Travailler moins dès 60 ans sans sabrer sa retraite sera de nouveau possible. Dès le 1er septembre 2025, l’âge d’ouverture des droits à la retraite progressive pour tous les salariés et fonctionnaires sera abaissé à 60 ans. Pour rappel, ce dispositif vous permet de percevoir une partie de votre retraite tout en travaillant à temps partiel. Seule condition à remplir : avoir validé au moins 150 trimestres. Jusqu’en 2023, cette option était déjà accessible dès 60 ans. Mais la réforme des retraites de cette même année relève progressivement l’âge minimum à 62 ans.

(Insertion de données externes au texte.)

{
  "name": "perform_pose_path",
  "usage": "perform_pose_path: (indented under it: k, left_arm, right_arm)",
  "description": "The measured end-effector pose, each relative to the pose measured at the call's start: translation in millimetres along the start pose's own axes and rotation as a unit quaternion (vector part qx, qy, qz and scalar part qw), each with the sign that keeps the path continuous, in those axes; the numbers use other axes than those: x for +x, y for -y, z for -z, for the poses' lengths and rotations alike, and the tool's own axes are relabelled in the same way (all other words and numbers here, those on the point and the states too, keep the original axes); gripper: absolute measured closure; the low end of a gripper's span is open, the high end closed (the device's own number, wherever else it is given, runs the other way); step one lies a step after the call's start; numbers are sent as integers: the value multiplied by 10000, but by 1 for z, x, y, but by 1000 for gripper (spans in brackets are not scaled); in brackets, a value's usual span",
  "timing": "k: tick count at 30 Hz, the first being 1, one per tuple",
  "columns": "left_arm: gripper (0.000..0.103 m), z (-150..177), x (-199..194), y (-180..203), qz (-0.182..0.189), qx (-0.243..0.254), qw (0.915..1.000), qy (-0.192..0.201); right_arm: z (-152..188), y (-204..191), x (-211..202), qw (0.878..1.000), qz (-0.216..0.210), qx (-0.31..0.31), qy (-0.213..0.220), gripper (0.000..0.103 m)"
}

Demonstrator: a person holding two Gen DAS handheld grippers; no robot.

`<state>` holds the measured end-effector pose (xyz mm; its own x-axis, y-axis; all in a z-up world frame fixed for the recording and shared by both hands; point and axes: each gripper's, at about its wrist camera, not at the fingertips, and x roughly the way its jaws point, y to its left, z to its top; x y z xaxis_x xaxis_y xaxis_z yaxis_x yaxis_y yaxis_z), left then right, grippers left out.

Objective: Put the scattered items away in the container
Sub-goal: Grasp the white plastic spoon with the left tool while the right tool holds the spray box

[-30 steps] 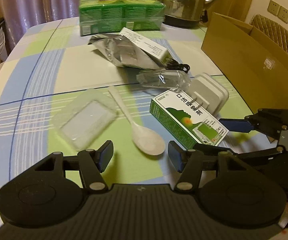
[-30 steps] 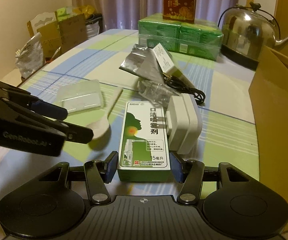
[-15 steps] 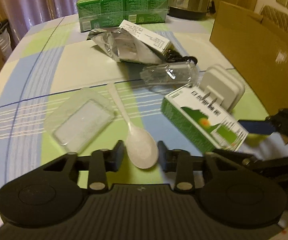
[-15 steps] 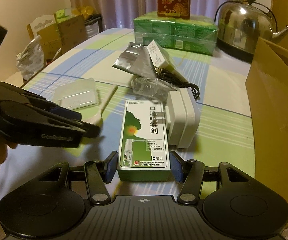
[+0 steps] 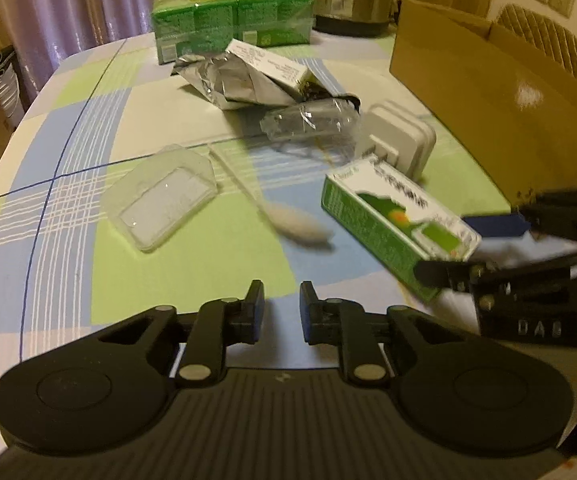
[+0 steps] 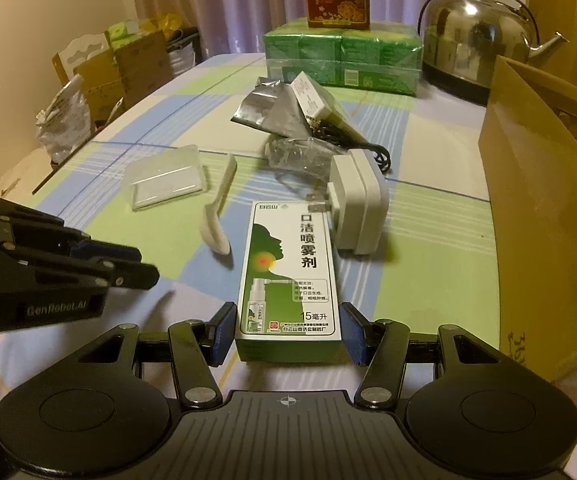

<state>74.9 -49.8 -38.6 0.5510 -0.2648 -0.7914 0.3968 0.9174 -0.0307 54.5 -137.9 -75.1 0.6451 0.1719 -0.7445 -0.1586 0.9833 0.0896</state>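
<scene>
Right gripper [image 6: 288, 336] fingers straddle near end of green spray box [image 6: 288, 268]; pinch not certain. Left gripper [image 5: 281, 308] narrowly parted, empty, above table [image 5: 68, 208]. Spoon [image 5: 288, 220] at 12 o'clock. Charger [image 6: 358, 204] touching box at 1 o'clock. Cardboard box [image 6: 540, 208] at 3 o'clock.

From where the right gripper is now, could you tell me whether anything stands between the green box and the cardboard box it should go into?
Nothing visible does. The green box sits between the right gripper's open fingers, and the cardboard box stands to its right over bare tablecloth. The white charger lies farther back, touching the green box's far corner.
</scene>
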Motion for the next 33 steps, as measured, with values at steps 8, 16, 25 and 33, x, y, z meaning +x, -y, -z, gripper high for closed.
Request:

Un retour en arrière dénoncé par les syndicats. Résultat : dans l’Accord national interprofessionnel (ANI) signé à l’automne 2024 avec le Medef, la CFTC, FO, et la CFDT, un retour de l’ouverture de la retraite progressive à 60 ans a été négocié. Si ce droit a été acquis d’abord pour le secteur privé, la CFDT n’avait pas tardé à réclamer que «cette mesure négociée soit aussi appliquée dans la fonction publique», indique le syndicat dans un communiqué publié vendredi 25 avril.

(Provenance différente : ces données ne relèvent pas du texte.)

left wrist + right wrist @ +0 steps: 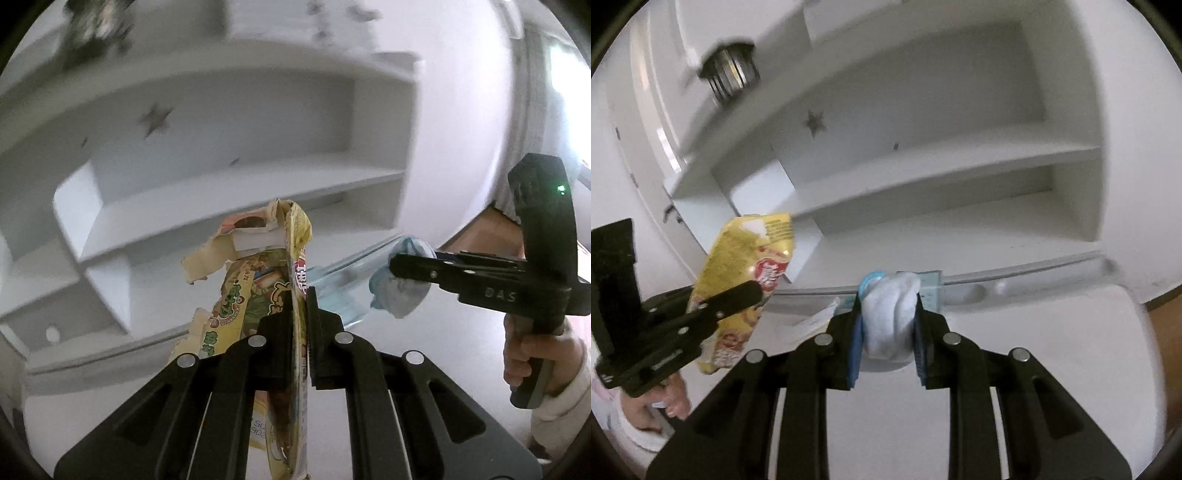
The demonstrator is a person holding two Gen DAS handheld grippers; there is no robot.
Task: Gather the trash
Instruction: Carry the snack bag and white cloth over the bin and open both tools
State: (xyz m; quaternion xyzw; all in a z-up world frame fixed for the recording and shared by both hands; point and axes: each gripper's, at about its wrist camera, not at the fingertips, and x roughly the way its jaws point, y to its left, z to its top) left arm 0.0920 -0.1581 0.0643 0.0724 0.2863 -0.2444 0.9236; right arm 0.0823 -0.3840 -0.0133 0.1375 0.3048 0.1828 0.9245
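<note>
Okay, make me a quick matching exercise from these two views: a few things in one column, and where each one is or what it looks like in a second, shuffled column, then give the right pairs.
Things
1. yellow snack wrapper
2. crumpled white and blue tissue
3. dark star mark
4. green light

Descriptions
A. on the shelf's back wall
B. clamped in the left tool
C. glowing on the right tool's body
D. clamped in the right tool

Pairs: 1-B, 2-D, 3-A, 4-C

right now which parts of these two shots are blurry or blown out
Left wrist view: shelf unit smeared by motion, window at the right blown out, snack wrapper fairly sharp. Right wrist view: dark round object streaked, crumpled mask in the tongs sharp; fisheye bends the shelves.
</note>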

«Une application du nouveau droit au 1er septembre»
Seuls les fonctionnaires de l’Etat (FPE) étant concernés par cet assouplissement, les agents des fonctions publiques territoriale (FPT) et hospitalière (FPH), restaient, eux, sur le bas-côté. Une inégalité de traitement que n’a pas manqué de souligner la CFDT, réclamant un second décret pour réparer cet oubli. Bonne nouvelle, ce dernier est bel et bien dans les tuyaux. Interrogé par Capital, le ministère du Travail le confirme : «Nous publierons les deux décrets [le premier concernant les salariés du privé et la FPE, le deuxième pour la FPT et la FPH, NDLR] courant juin, pour une mise en œuvre opérationnelle du nouveau droit à partir du 1er septembre.»
En clair, l’ensemble des travailleurs concernés pourront demander à bénéficier d’une retraite progressive dès leurs 60 ans, à partir de la rentrée prochaine. Une avancée bienvenue pour ce dispositif encore bien trop discret : fin 2024, seuls 31 000 Français en profitaient, soit à peine 0,2% des retraités de droit direct. En cause notamment, un manque de communication autour de la retraite progressive, et des demandes tout simplement refusées. Car pour accéder à ce précieux sésame, encore faut-il décrocher l’aval de l’employeur. Et sur ce point, les syndicats ont fait chou blanc. Les deux décrets actuellement sur la table maintiennent cette possibilité de veto patronal, au grand dam des organisations syndicales qui espéraient rendre le dispositif opposable.